Воображение одинокого и печального молодого человека прежде чем выразиться в красноречии, стало изливаться в поэзии. Верньо запирался в своей комнате, представлял себе, что перед ним большая аудитория, и импровизировал речи о воображаемых катастрофах. Однажды Аллюо, зять Верньо, услыхал его через дверь, и у него появилось предчувствие славы, которую Верньо мог принести своему семейству. Аллюо послал молодого человека в Бордо изучать законы.
Студента рекомендовал президенту парламента Дюпати, знаменитому писателю и красноречивому оратору, и у Дюпати возникла надежда на будущее величие молодого человека. Подобно родству крови, встречается в жизни и родство гения. Дюпати стал отцом сироты в интеллектуальном отношении. Ходатайство Дюпати за Верньо напоминало древний патронат Гортензия и Цицерона. «Я платил за вашего шурина и буду продолжать платить в последующие годы, — писал Дюпати Аллюо. — Я ему сам назначу избранные дела; ему нужны только силы; впоследствии он принесет своему имени большую славу. Помогите ему в удовлетворении самых настоятельных потребностей; у него нет еще даже подходящего костюма».
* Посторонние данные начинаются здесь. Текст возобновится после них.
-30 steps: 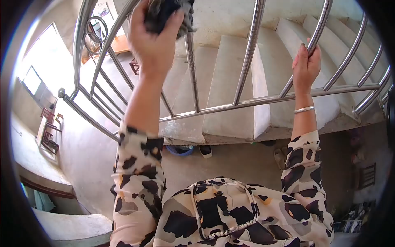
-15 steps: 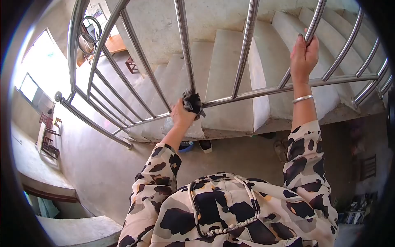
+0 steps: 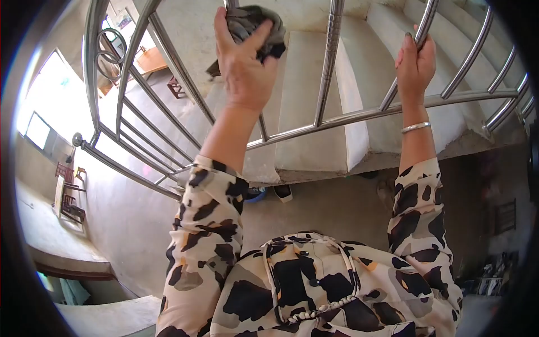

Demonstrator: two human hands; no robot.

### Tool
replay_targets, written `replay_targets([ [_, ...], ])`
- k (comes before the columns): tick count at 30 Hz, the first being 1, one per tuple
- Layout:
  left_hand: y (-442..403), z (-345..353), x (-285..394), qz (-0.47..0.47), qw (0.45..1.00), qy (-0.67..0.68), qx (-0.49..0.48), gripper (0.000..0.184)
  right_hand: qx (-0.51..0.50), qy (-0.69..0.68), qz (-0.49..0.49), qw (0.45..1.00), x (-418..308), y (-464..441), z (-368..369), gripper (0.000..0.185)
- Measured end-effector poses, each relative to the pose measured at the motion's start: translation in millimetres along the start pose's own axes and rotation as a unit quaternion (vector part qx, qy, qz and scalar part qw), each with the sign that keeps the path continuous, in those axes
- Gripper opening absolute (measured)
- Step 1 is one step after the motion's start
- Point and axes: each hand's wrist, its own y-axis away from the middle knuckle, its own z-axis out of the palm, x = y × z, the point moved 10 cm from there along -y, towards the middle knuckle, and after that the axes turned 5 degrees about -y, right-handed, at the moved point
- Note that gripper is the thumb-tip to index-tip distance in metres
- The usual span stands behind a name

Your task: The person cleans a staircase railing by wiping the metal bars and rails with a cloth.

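Note:
A crumpled dark grey rag (image 3: 257, 28) is in my left hand (image 3: 245, 70), pressed around an upright bar of the stainless-steel railing (image 3: 331, 53) near the top of the view. My fingers spread over the cloth, and the part of the bar under it is hidden. Off to the right, my right hand (image 3: 415, 64) is closed around another upright baluster (image 3: 428, 23), thumb on the near side. A silver bangle (image 3: 416, 127) circles that wrist. The lower horizontal rail (image 3: 359, 115) runs beneath both hands.
Concrete stairs (image 3: 311, 84) rise to the right behind the railing. Below them, a blue basin (image 3: 255, 194) and a pale container (image 3: 283, 193) stand on the floor. Wooden chairs (image 3: 72, 208) are by the left wall. A ball-ended rail (image 3: 77, 139) juts out at left.
My left hand has moved up the bar with the rag, from the lower rail toward the top of the view. My right hand still grips its baluster.

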Motion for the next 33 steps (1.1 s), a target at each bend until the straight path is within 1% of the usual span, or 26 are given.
replay_targets([
  [1, 10.8, 2.2, -0.3, 0.001, 1.000, 0.002, -0.004, 0.041, 0.002, 0.003, 0.003, 1.000, 2.8, -1.2, 0.0, 0.024],
  [3, 36.8, 11.1, 4.9, 0.039, 0.995, -0.081, -0.034, 0.046, 0.007, 0.011, -0.021, 1.000, -0.9, -0.6, -1.3, 0.024],
  [4, 51.9, 16.9, -2.2, 0.025, 0.994, -0.080, -0.068, 0.047, 0.008, 0.014, -0.017, 1.000, -1.2, 0.6, -2.4, 0.024],
  [5, 69.6, 17.7, -3.9, 0.026, 0.994, -0.080, -0.071, 0.047, 0.008, 0.012, -0.016, 1.000, -1.8, 0.3, -2.0, 0.024],
  [7, 110.4, 27.9, -21.7, -0.034, 0.991, -0.045, -0.123, 0.047, 0.013, 0.011, -0.014, 1.000, -1.5, -0.7, -2.2, 0.024],
  [10, 170.8, 38.0, -36.2, -0.049, 0.984, -0.061, -0.163, 0.047, 0.009, 0.004, -0.009, 1.000, -2.0, 0.8, -1.3, 0.023],
  [12, 211.3, 48.9, -52.7, -0.111, 0.963, -0.065, -0.238, 0.051, 0.017, -0.001, 0.005, 1.000, -2.3, 1.3, -1.3, 0.023],
  [13, 229.0, 48.0, -57.1, -0.113, 0.962, -0.066, -0.238, 0.051, 0.015, -0.001, 0.006, 1.000, -1.1, 1.7, -0.8, 0.023],
  [14, 251.3, 52.9, -71.6, -0.160, 0.946, -0.059, -0.276, 0.053, 0.017, -0.004, 0.004, 1.000, 0.2, 1.6, -1.0, 0.024],
  [15, 262.7, 56.7, -80.7, -0.206, 0.926, -0.052, -0.312, 0.056, 0.020, -0.006, 0.002, 1.000, -1.8, 0.5, -0.8, 0.024],
  [16, 263.6, 54.4, -83.3, -0.210, 0.930, -0.030, -0.299, 0.059, 0.021, -0.005, 0.002, 1.000, -4.4, -0.5, 0.3, 0.024],
  [17, 266.1, 51.3, -87.1, -0.210, 0.929, -0.029, -0.303, 0.059, 0.018, -0.044, 0.025, 0.999, -3.5, 0.2, 1.0, 0.027],
  [18, 266.3, 47.0, -90.9, -0.235, 0.914, -0.026, -0.331, 0.056, 0.014, -0.083, 0.049, 0.995, -4.2, 2.0, 2.3, 0.030],
  [19, 267.4, 44.9, -96.4, -0.259, 0.898, -0.024, -0.354, 0.054, 0.014, -0.083, 0.049, 0.995, -6.6, 2.4, 2.3, 0.030],
  [20, 265.6, 35.5, -97.2, -0.241, 0.912, -0.046, -0.329, 0.052, 0.012, -0.078, 0.048, 0.996, -8.9, 1.5, 3.0, 0.029],
  [21, 274.4, 31.5, -108.3, -0.238, 0.913, -0.047, -0.328, 0.052, 0.013, -0.072, 0.046, 0.996, -11.2, 1.5, 4.4, 0.028],
  [23, 326.9, 14.4, -174.8, -0.445, 0.852, -0.044, -0.272, 0.044, 0.018, -0.061, 0.045, 0.997, -10.8, 2.6, 2.7, 0.027],
  [24, 343.2, 2.1, -194.0, -0.561, 0.805, 0.035, -0.190, 0.044, 0.019, -0.049, 0.044, 0.998, -10.5, 3.3, 2.0, 0.027],
  [25, 364.5, -2.4, -206.3, -0.662, 0.733, 0.115, -0.101, 0.044, 0.019, -0.048, 0.042, 0.998, -10.2, 2.6, 1.9, 0.027],
  [26, 384.6, 6.7, -207.7, -0.728, 0.638, 0.246, -0.045, 0.047, 0.025, -0.038, 0.033, 0.998, -11.4, 2.2, 1.4, 0.027],
  [27, 385.4, 12.8, -209.7, -0.730, 0.636, 0.246, -0.043, 0.047, 0.031, -0.029, 0.025, 0.999, -12.1, 3.4, 2.0, 0.027],
  [28, 384.0, 30.2, -207.8, -0.728, 0.604, 0.324, -0.025, 0.048, 0.028, -0.030, 0.029, 0.999, -5.0, 4.2, 1.8, 0.027],
  [29, 381.8, 47.2, -204.3, -0.720, 0.567, 0.400, -0.004, 0.049, 0.024, 0.016, -0.005, 1.000, -0.7, 2.6, -1.1, 0.026],
  [30, 370.3, 45.1, -188.1, -0.745, 0.565, 0.350, 0.049, 0.045, 0.020, 0.061, -0.042, 0.997, -0.8, 0.6, -2.3, 0.025],
  [32, 356.6, 61.6, -158.8, -0.734, 0.561, 0.382, 0.030, 0.046, 0.024, 0.052, -0.038, 0.998, 1.1, -1.0, -3.4, 0.025],
  [33, 349.9, 67.1, -137.4, -0.736, 0.547, 0.399, 0.012, 0.045, 0.033, 0.043, -0.031, 0.998, 1.4, 1.1, -3.5, 0.024],
])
Верньо быстро оправдал эти предсказания просвещенной дружбы. Едва разбогатев на первых судебных делах, он лишился денег, и, сверх того, продал маленькое наследство, полученное от матери, чтобы уплатить долги своего умершего отца; честь отцовской памяти Верньо выкупил всем своим состоянием: в Париж он является почти совершенно неимущим. Как все люди, которые чувствуют великую внутреннюю силу, он работал мало и полагался больше на случай и природу. Привычки Верньо выдавали его леность и медлительность. Он вставал среди дня, писал мало и на разрозненных листках, прямо у себя на коленях, как человек занятый, который дорожит временем; он медленно слагал свои речи в мечтах и удерживал их в памяти с помощью кратких заметок; на досуге полировал свое красноречие, как солдат полирует ружье в минуты отдыха. Верньо хотел, чтобы удары его красноречия оказывались не только смертельны, но и блестящи; он равно интересовался и искусством, и политикой. Нанеся удар, он предоставлял судьбе довершить его, а сам снова предавался лени. Это был не герой будней, Верньо был предназначен для исключительных, великих событий.
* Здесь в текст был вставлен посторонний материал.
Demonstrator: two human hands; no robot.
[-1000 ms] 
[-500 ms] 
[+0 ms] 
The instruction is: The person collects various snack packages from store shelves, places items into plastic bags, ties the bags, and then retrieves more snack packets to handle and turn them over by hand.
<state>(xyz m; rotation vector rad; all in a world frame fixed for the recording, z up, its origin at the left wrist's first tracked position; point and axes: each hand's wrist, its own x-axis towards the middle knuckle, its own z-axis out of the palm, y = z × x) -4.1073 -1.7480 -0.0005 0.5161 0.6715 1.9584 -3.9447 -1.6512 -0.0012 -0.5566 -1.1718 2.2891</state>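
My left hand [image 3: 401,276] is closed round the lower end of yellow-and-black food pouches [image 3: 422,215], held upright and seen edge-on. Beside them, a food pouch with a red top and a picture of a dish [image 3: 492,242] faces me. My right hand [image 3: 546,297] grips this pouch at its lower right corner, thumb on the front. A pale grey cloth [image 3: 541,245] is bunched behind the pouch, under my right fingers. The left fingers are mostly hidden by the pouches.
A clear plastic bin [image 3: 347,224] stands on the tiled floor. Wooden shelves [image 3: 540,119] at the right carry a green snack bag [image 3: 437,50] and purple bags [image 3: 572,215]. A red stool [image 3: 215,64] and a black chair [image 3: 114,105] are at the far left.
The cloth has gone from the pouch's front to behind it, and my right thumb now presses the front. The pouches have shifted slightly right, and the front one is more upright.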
Третьего июля Верньо взошел на трибуну Национального собрания и, выражая даже позой и жестами тревогу и гнев, несколько минут собирался с мыслями, закрывая руками глаза, прежде чем начать говорить. Дрожащий голос при первых словах, которые он произнес, рокочущие звуки его речи, более глубокие, чем обыкновенно, утомленные движения, печальное и сосредоточенное лицо — все это указывало на то, что в ораторе происходит борьба, и предвещало Собранию нечто могучее и зловещее.
«В каком странном положении, — прошептал Верньо, — находится Национальное собрание? Какая роковая сила преследует нас, внося беспорядок в наши труды? Какую судьбу приготовляет Франции это страшное брожение, среди которого рождается мысль: не назад ли идет революция или подвигается к своему пределу? До чего мы доходим, наконец? Король отказал в утверждении вашего декрета о религиозных смутах. Не знаю, блуждает ли еще под сводами Тюильрийского дворца мрачный гений Медичи и кардинала Лотарингского и смущено ли сердце короля фантастическими идеями, которые ему внушаются. Но, не оскорбляя его и не признавая самым опасным врагом революции, тем не менее нельзя допустить, чтобы он льстил себя надеждой длить мятежи или увековечить беспорядки, которые посредством междоусобной войны низвергли бы его же самого к гибели. Из этого я заключаю, что если он противится вашим декретам, то это потому, что считает себя достаточно сильным и без тех средств, какие вы ему предлагаете для поддержки мира. Разорвем же, наконец, повязку, которую интрига и лесть наложили на глаза короля, и укажем ему пропасть, в которую вероломные друзья силятся его столкнуть!
Во имя короля французские принцы настраивают против нас европейские дворы; для отмщения за достоинство короля заключен Пильницкий договор; для защиты короля стекаются в Германию под знамя мятежа бывшие роты королевских телохранителей, а эмигранты вербуются в австрийские армии; для присоединения к этим доблестным рыцарям некоторые покидают свой пост ввиду неприятеля, изменяют своей присяге, обворовывают кассы, подкупают солдат.
Между тем я читаю в конституции следующее: „Если король встанет во главе армии и будет направлять ее против нации или если не воспротивится, посредством формального акта, подобному предприятию, совершаемому от его имени, то он будет считаться отрекшимся от королевского сана“.